Comfort Cases will give a case to every youth at every group home Noah visits on his tour. In fact, cases are already being distributed; at group homes in Florida where Noah has been giving advance talks.

Noah’s says he’s thankful to Family Resources Inc. for letting him come out to speak with kids now, as a way to begin to embrace the emotional side of the work he’ll be doing when he’s on his bike tour. Compared to that emotional hurdle, Noah says the 2,000 miles he logged this summer, and the continuing training he’s doing to ready himself physically for the cross-country bike tour, is nothing.
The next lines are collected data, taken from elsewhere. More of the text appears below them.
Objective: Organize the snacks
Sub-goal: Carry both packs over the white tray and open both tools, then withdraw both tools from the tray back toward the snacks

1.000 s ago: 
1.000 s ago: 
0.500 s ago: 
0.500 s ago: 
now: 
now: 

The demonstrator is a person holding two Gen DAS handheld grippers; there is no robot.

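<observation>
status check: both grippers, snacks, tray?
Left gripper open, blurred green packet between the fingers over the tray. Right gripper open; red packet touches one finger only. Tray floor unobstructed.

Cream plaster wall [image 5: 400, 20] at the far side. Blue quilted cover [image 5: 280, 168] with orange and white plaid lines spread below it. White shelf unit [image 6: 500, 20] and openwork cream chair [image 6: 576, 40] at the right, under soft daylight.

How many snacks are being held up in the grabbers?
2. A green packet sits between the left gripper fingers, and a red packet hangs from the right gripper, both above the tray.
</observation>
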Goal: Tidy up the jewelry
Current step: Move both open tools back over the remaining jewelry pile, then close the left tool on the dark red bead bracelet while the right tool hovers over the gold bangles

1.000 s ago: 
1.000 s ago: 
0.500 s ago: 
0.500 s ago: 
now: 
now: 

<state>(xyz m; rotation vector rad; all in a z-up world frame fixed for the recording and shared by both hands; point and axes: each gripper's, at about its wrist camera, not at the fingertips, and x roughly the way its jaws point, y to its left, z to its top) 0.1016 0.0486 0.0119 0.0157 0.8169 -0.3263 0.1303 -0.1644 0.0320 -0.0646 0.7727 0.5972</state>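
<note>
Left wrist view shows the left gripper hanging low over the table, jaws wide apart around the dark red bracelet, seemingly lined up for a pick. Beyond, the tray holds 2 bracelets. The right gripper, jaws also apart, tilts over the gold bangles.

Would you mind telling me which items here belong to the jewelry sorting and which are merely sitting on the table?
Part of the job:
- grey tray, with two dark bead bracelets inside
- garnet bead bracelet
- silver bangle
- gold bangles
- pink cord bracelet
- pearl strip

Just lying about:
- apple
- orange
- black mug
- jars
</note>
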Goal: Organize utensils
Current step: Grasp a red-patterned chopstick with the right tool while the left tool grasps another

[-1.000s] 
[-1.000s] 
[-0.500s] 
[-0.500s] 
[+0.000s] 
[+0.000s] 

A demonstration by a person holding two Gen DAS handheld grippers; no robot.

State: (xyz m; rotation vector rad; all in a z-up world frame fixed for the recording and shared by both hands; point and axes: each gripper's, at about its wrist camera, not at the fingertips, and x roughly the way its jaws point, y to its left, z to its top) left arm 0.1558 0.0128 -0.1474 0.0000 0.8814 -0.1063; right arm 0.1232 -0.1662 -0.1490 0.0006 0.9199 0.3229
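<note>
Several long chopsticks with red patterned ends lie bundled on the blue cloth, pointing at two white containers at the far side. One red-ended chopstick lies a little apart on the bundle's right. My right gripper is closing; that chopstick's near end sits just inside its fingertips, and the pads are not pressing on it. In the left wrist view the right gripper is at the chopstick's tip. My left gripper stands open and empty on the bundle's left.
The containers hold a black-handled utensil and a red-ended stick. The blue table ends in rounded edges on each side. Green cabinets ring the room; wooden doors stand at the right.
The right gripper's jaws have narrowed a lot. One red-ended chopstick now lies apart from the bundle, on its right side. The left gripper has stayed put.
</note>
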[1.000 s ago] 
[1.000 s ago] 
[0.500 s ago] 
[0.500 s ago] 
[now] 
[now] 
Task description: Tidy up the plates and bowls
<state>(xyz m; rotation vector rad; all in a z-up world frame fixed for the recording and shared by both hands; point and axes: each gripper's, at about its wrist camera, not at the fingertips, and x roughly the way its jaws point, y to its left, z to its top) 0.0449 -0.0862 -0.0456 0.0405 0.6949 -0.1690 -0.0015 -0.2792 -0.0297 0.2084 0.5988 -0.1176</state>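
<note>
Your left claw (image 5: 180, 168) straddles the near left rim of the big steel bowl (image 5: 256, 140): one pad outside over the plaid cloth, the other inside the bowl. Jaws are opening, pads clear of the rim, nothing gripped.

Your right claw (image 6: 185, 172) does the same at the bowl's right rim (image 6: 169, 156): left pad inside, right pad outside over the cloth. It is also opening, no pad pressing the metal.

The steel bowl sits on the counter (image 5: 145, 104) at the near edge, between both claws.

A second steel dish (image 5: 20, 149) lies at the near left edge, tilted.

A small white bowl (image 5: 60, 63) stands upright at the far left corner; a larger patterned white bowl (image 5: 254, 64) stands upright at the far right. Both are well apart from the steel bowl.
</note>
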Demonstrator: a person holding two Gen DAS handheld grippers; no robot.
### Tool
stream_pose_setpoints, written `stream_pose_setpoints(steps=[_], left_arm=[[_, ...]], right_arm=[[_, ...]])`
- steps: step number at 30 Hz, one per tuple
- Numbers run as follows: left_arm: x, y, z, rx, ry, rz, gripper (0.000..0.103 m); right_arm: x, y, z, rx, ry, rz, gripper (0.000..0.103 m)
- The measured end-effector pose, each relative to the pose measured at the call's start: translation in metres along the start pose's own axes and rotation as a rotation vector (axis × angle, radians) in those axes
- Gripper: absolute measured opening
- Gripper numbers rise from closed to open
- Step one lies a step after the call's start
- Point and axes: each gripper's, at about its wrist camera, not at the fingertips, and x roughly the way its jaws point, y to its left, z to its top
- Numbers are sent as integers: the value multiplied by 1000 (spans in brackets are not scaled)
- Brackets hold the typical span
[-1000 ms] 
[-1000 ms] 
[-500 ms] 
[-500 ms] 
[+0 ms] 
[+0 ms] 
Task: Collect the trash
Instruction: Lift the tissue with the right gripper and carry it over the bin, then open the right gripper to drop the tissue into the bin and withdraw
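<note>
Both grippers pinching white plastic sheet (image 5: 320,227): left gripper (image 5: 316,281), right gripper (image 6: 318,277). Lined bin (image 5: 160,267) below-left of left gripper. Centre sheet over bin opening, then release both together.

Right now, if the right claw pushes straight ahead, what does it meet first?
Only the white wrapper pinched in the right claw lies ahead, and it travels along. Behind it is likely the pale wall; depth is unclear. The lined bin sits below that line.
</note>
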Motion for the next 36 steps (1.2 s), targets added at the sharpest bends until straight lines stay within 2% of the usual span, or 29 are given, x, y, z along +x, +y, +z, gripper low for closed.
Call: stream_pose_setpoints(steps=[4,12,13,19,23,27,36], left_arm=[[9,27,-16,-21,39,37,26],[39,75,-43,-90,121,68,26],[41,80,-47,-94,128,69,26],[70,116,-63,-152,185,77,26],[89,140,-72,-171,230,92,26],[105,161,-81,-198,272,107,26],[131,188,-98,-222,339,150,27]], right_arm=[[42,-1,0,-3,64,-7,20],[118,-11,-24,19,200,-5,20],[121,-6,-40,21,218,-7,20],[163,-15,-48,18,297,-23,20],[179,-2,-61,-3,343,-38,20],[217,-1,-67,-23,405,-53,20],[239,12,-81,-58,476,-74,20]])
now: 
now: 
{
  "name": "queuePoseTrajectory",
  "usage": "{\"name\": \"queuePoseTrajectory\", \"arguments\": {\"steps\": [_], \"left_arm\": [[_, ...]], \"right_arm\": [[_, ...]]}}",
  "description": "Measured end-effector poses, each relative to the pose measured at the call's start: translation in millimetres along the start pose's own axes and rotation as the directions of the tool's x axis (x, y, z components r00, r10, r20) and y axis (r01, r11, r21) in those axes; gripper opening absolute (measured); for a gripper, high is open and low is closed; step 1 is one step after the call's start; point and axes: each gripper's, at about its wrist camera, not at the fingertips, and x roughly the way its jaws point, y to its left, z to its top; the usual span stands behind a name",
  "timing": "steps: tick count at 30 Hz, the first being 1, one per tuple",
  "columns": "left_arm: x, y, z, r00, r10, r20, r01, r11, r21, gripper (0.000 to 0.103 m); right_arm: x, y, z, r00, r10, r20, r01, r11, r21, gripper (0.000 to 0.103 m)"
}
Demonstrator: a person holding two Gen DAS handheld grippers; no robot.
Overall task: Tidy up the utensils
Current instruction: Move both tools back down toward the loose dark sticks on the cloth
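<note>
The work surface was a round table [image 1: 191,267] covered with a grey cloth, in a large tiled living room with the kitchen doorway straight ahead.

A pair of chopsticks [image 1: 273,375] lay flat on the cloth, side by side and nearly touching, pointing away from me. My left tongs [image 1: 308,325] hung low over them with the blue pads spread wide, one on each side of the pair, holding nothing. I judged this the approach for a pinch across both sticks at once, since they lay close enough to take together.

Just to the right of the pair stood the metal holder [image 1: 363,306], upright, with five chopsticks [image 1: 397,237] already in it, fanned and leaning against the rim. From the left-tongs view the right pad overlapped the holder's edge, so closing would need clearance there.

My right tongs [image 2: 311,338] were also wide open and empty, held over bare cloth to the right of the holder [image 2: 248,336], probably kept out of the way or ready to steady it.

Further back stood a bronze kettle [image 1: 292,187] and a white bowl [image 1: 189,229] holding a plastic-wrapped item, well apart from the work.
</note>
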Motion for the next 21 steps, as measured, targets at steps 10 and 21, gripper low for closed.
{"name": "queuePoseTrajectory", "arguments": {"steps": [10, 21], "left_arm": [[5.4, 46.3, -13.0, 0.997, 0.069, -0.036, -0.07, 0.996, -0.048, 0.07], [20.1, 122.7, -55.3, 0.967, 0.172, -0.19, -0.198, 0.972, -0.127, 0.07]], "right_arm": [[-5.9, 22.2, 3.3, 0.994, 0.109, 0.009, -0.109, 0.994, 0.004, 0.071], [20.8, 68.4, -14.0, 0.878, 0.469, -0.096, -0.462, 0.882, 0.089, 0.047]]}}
“I feel like my biggest challenge is going to be the emotional toll; when I’m talking to kids that I really identify with their background. And I think that’s the hardest thing I’m trying to wrap my head around,” says Noah, who will give talks at three more group homes this week, when he travels to Florida for another visit.

“I’m hoping, after that repetition, I’ll be able to handle my emotions better, and realize these kids got the message,” he says, adding, “And that meaningful message, when it comes from a stranger – when it comes from a person that you don’t think has relevance in your life; but they’re giving you the time, they’re giving you the feeling that you’re worthy – it just changes how you see yourself. I want them to think, ‘Well if this guy can do it; I should be able to do it.’ That’s exactly what we’re hoping for.”

On the Road

Once he gets on his bike in California and starts his tour to reach Florida, Noah says he’s anticipating riding in all weather.

“The mentality there is we’ll take it as it comes,” he says of himself and his two-man crew. “We can’t take sick days. We can’t take days off for rain. We just have to muscle through. I think it’s a small thing; compared to some of the things that some of the kids are going through. And I want to show them that, with perseverance, you can do it. The big statement is that, just like a rainy day on our bike ride, the situation that they find themselves stuck in, in this group home, is not their entire life. It’s a moment that they can get through, and they will get through, and they just need to try to find a positive way to get through it.”